Le Corps des gardiens de la Révolution islamique (CGRI) a condamné les attaques délibérées de l’armée américaine contre des lieux où des civils s’étaient rassemblés pour célébrer un mariage dans le sud de l’Iran, en estimant que le but de l’ennemi était de semer la peur et l’intimidation parmi la population. Ces attaques font partie de la doctrine « lâche » des forces armées américaines, souligne le CGRI.
« Aujourd’hui, il est devenu clair pour les nations du monde que le fait d’attaquer des civils afin de semer la peur et la terreur provient de la doctrine lâche de l’armée américaine », a estimé le CGRI dans un communiqué publié jeudi.
Cette déclaration fait suite à la frappe meurtrière de l’armée américaine contre Kouhestak, dans le département de Sirik (province d’Hormozgan) situé dans le sud de l’Iran.
Le CGRI a qualifié l’attaque du 1er septembre de « crime de guerre inoubliable ». Le Commandement central américain (CENTCOM) a donné l’ordre d’une frappe aérienne directe contre une fête de mariage organisée pour des habitants. Cette attaque s’est soldée par la mort de cinq civils, dont un enfant de quatre ans, et plus de 70 blessés.
L’attaque a suscité des réactions de la part de la population, des médias et des personnalités libres du monde entier, y compris certains médias américains. Par la suite, l’armée et les responsables américains, accusés d’avoir « tué des enfants », ont publié plusieurs déclarations cherchant à nier toute attaque délibérée contre les civils.

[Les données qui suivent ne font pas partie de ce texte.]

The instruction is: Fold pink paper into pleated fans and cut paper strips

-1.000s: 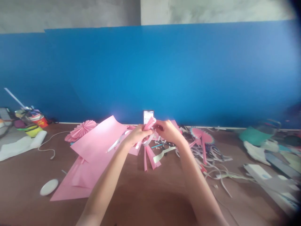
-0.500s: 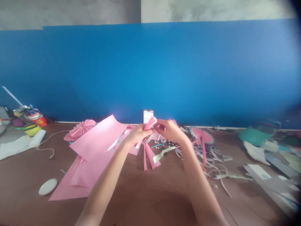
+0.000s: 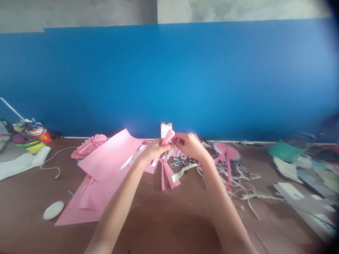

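Observation:
Over the middle of the table, my left hand (image 3: 154, 151) is closed round a folded strip of pink paper (image 3: 167, 137) with white along its edge. My right hand (image 3: 187, 144) pinches at the right side of that strip; its fingertips partly hide what they grip. Below the hands, narrow pink paper strips (image 3: 168, 176) lie on the table beside a pale curled strip (image 3: 182, 173). Left of my left hand, large pink paper sheets (image 3: 106, 158) overlap, with what looks like white scissors (image 3: 129, 159) on top.
A pleated pink rosette (image 3: 91, 144) rests at the back left, another rosette with tails (image 3: 227, 151) at the right. Tangled white strips and cords (image 3: 246, 194) spread nearby. A white oval object (image 3: 53, 210) lies front left. A phone (image 3: 166, 128) stands against the blue partition (image 3: 169, 77).
The right fingers have shifted slightly at the folded strip, while the left hand keeps its hold. The whole view has moved a little.

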The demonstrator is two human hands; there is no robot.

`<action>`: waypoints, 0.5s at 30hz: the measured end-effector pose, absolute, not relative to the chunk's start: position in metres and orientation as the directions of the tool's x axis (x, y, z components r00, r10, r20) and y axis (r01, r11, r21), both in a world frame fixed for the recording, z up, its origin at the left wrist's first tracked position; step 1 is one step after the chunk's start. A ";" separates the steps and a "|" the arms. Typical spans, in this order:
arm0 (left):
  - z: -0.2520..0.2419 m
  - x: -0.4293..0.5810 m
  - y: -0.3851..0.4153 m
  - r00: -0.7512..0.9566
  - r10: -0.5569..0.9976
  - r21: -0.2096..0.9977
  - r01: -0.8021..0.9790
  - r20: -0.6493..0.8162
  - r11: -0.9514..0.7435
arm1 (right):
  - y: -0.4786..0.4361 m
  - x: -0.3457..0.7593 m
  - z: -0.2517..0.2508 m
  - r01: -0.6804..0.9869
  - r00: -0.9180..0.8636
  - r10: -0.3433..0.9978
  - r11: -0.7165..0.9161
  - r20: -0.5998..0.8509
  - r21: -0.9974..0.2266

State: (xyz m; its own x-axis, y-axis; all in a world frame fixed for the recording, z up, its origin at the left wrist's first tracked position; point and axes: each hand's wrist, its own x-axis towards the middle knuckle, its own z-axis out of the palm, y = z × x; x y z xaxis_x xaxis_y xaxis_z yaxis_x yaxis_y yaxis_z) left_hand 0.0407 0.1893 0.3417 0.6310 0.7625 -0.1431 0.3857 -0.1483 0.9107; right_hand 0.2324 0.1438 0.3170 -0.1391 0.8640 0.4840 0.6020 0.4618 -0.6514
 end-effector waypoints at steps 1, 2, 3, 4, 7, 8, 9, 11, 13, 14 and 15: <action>0.342 0.040 0.189 0.633 0.761 0.912 0.383 -0.141 -0.149 | 0.143 0.233 0.317 0.588 -0.141 0.863 0.467 0.486 -0.660; 0.342 0.040 0.189 0.637 0.759 0.913 0.378 -0.139 -0.150 | 0.143 0.234 0.317 0.579 -0.144 0.862 0.471 0.485 -0.666; 0.342 0.040 0.189 0.640 0.756 0.914 0.375 -0.135 -0.154 | 0.143 0.235 0.317 0.573 -0.147 0.863 0.472 0.482 -0.670; 0.341 0.039 0.190 0.644 0.753 0.913 0.376 -0.133 -0.160 | 0.144 0.235 0.317 0.570 -0.148 0.865 0.471 0.479 -0.673; 0.339 0.038 0.191 0.648 0.751 0.903 0.388 -0.127 -0.183 | 0.145 0.235 0.316 0.561 -0.153 0.866 0.473 0.476 -0.679; 0.339 0.038 0.192 0.645 0.754 0.901 0.391 -0.125 -0.185 | 0.146 0.235 0.316 0.556 -0.156 0.865 0.475 0.476 -0.682; 0.338 0.038 0.192 0.642 0.757 0.901 0.392 -0.125 -0.184 | 0.146 0.235 0.316 0.553 -0.157 0.865 0.476 0.476 -0.684; 0.337 0.038 0.193 0.638 0.760 0.903 0.390 -0.125 -0.179 | 0.146 0.235 0.316 0.556 -0.155 0.868 0.471 0.471 -0.685; 0.337 0.039 0.193 0.636 0.761 0.904 0.389 -0.127 -0.175 | 0.145 0.234 0.316 0.575 -0.146 0.876 0.454 0.460 -0.681; 0.337 0.039 0.193 0.634 0.763 0.905 0.388 -0.126 -0.173 | 0.145 0.234 0.316 0.589 -0.141 0.880 0.443 0.454 -0.676; 0.337 0.039 0.192 0.632 0.764 0.906 0.387 -0.126 -0.171 | 0.145 0.233 0.316 0.601 -0.137 0.884 0.433 0.447 -0.672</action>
State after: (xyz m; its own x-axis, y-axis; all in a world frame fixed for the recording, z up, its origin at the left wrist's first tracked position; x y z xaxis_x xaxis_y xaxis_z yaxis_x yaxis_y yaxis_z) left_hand 0.0394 0.1923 0.3370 0.6322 0.7644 -0.1261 0.3872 -0.1707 0.9060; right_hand 0.2334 0.1451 0.3158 -0.1370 0.8839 0.4471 0.6013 0.4329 -0.6716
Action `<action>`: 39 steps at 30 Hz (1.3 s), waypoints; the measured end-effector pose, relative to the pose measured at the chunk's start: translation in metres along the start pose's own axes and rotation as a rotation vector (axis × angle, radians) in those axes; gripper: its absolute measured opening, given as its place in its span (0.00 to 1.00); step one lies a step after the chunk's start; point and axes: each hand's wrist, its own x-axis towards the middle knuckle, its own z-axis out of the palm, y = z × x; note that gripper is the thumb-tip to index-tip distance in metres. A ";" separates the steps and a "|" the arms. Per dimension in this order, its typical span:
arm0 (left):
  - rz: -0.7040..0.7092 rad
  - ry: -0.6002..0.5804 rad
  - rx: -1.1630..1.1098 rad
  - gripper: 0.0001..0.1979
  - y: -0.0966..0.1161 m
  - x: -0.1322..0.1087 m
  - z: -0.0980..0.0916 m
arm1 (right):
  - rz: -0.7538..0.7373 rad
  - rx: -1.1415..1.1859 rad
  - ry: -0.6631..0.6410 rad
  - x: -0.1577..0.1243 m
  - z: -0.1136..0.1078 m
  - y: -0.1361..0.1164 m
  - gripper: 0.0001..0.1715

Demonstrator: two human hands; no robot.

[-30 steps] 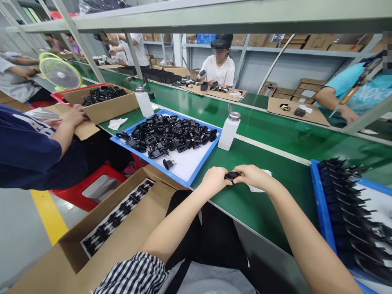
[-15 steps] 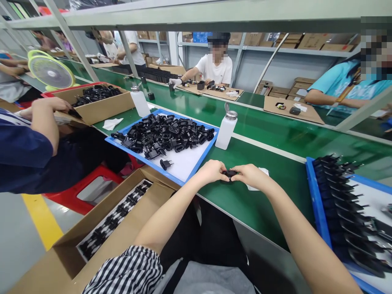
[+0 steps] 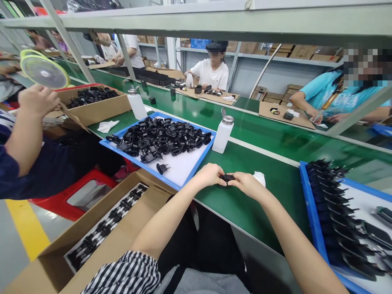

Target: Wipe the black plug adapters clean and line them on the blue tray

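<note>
My left hand and my right hand meet low over the green bench. Between their fingertips they pinch a small black plastic plug piece, partly covered by the fingers. Just beyond my left hand lies a blue-rimmed tray with a heap of black two-pin plugs. One plug rests apart from the heap near the tray's front edge. A white tissue lies beside my right hand. Behind both hands stands a white pump bottle with its lid flipped up.
At the right, a blue tray holds a row of black housings. An open carton with packed parts sits low left. A co-worker's hand is near another carton. A shelf beam crosses above.
My hands keep the black piece pinched, with only slight movement. The left co-worker's hand has risen from the carton. Across the bench, a gloved hand has drawn back. The view has shifted a little.
</note>
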 end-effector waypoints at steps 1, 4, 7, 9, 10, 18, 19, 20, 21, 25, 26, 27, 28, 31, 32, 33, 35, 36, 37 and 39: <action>-0.015 -0.004 0.018 0.15 0.002 0.000 -0.001 | -0.003 -0.006 -0.011 0.000 0.000 -0.001 0.11; -0.066 -0.024 0.078 0.14 0.010 -0.002 -0.003 | -0.003 -0.002 -0.020 0.002 -0.002 -0.002 0.12; -0.129 -0.060 0.151 0.13 0.023 -0.002 -0.006 | 0.012 0.030 -0.064 0.003 -0.004 -0.001 0.12; -0.171 -0.086 0.191 0.12 0.031 0.000 -0.009 | 0.034 0.061 -0.103 0.004 -0.005 0.000 0.12; -0.185 -0.096 0.202 0.12 0.033 0.001 -0.010 | 0.048 0.085 -0.123 0.004 -0.005 0.001 0.11; -0.128 -0.037 0.138 0.12 0.017 -0.005 -0.003 | 0.142 0.296 -0.207 0.010 0.001 0.010 0.15; -0.104 -0.010 0.124 0.13 0.015 -0.010 0.001 | 0.123 0.311 -0.181 0.007 0.001 0.008 0.15; -0.073 0.009 0.116 0.13 0.014 -0.015 0.007 | 0.094 0.312 -0.139 0.001 0.000 0.006 0.15; -0.036 0.027 0.102 0.14 0.013 -0.021 0.013 | 0.065 0.296 -0.080 -0.007 0.001 0.003 0.14; 0.080 0.130 -0.111 0.16 0.016 -0.037 0.044 | 0.067 0.284 0.158 -0.053 0.011 -0.006 0.11; 0.082 0.133 -0.172 0.19 0.017 -0.039 0.051 | 0.104 0.341 0.203 -0.064 0.016 -0.007 0.11; 0.090 0.118 -0.219 0.22 0.018 -0.040 0.058 | 0.141 0.418 0.247 -0.074 0.023 -0.008 0.11; 0.108 0.086 -0.248 0.24 0.020 -0.040 0.064 | 0.175 0.501 0.294 -0.085 0.029 -0.007 0.10; 0.208 -0.038 -0.291 0.26 0.029 -0.039 0.078 | 0.235 0.689 0.479 -0.120 0.040 -0.006 0.08; 0.241 -0.061 -0.295 0.26 0.032 -0.038 0.082 | 0.241 0.711 0.541 -0.135 0.040 -0.007 0.08; 0.263 -0.070 -0.295 0.25 0.035 -0.037 0.086 | 0.249 0.710 0.600 -0.152 0.037 -0.008 0.08; 0.269 -0.050 -0.290 0.20 0.038 -0.034 0.091 | 0.294 0.639 0.757 -0.189 0.025 -0.009 0.08; 0.260 -0.028 -0.286 0.18 0.038 -0.033 0.093 | 0.339 0.577 0.869 -0.207 0.017 -0.008 0.08; 0.251 -0.003 -0.280 0.16 0.037 -0.031 0.095 | 0.408 0.508 1.021 -0.224 0.008 -0.003 0.07; 0.252 0.060 -0.262 0.14 0.033 -0.029 0.098 | 0.575 0.406 1.335 -0.250 -0.011 0.014 0.08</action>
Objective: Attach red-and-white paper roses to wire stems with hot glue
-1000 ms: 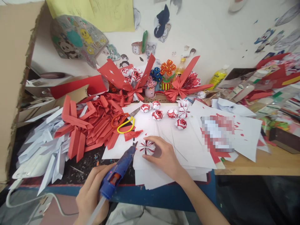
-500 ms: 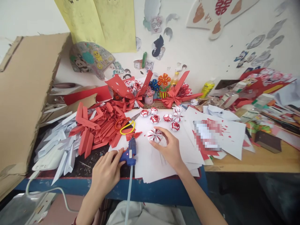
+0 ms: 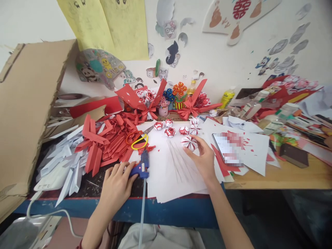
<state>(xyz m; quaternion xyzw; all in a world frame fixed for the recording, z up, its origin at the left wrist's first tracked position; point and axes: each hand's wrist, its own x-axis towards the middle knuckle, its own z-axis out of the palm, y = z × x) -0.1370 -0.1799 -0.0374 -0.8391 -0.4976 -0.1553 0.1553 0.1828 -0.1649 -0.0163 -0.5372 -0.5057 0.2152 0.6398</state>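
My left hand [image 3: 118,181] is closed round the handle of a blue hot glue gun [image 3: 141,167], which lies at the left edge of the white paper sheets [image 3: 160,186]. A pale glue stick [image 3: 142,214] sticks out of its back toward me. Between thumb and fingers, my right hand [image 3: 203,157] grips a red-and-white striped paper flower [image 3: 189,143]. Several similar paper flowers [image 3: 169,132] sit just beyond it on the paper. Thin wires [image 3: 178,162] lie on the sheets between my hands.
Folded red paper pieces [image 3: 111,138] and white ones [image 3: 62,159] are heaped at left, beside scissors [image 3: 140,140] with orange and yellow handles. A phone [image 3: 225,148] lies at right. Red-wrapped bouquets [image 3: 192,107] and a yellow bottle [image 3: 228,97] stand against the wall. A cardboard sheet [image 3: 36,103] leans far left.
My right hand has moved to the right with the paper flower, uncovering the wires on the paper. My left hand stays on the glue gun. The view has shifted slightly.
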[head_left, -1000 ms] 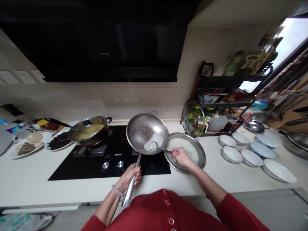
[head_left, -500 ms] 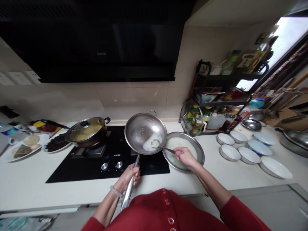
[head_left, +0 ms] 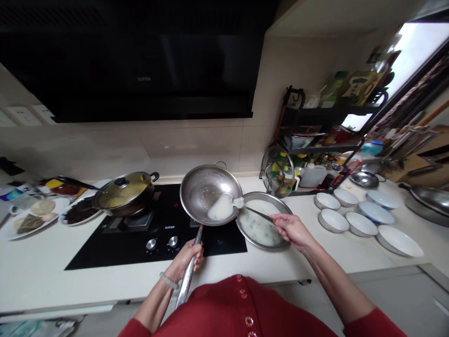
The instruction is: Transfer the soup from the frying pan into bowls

L’armée américaine continue de manière « ridicule » à nier les attaques contre les civils alors que cette « sauvagerie » s’inscrit dans un schéma récurrent, ajoute le communiqué du CGRI.
« La honte du dernier crime américain contre l’Iran ne sera jamais effacée du bilan de ceux qui dirigent la Maison-Blanche », a affirmé le communiqué.
Selon le CGRI, les dirigeants américains doivent répondre devant la communauté internationale du « bilan désastreux » de leurs attaques contre des cérémonies de mariage dans différents pays, et se demander si tous ces incidents pouvaient être accidentels ou le résultat d’erreurs.
Le CGRI fait également allusion dans son communiqué à une série d’attaques américaines contre des cérémonies de mariage en Afghanistan, en Irak et au Yémen au cours des deux dernières décennies, affirmant qu’elles avaient causé de lourdes pertes civiles.
Le CGRI a cité, dans son communiqué, plus de 100 morts en Afghanistan en 2002, 42 en Irak en 2004, 47 en Afghanistan en 2008 et 37 — dont 23 enfants — plus tard la même année. Il fait également état d’une attaque en Afghanistan en 2012 qui a tué 18 personnes, dont neuf enfants, et d’une frappe menée en 2015 contre un mariage au Yémen, qui aurait coûté la vie à 131 femmes et enfants.
« Est-il possible que tous ces incidents soient accidentels et se soient produits par erreur ? » s’interroge le CGRI.
Au lieu de présenter des excuses, les dirigeants américains ont une fois de plus eu recours au mensonge pour se soustraire à leurs responsabilités, comme dans les cas des crimes commis lors du massacre de l’école de Minab, de l’attaque contre un stade sportif à Lamerd et du raid aérien sur un immeuble dans le sud de l’île de Qeshm.
L’Iran a riposté à ce nouveau crime américain en éliminant des « terroristes sanguinaires » du CENTCOM en attaquant les bases militaires des États-Unis dans la région.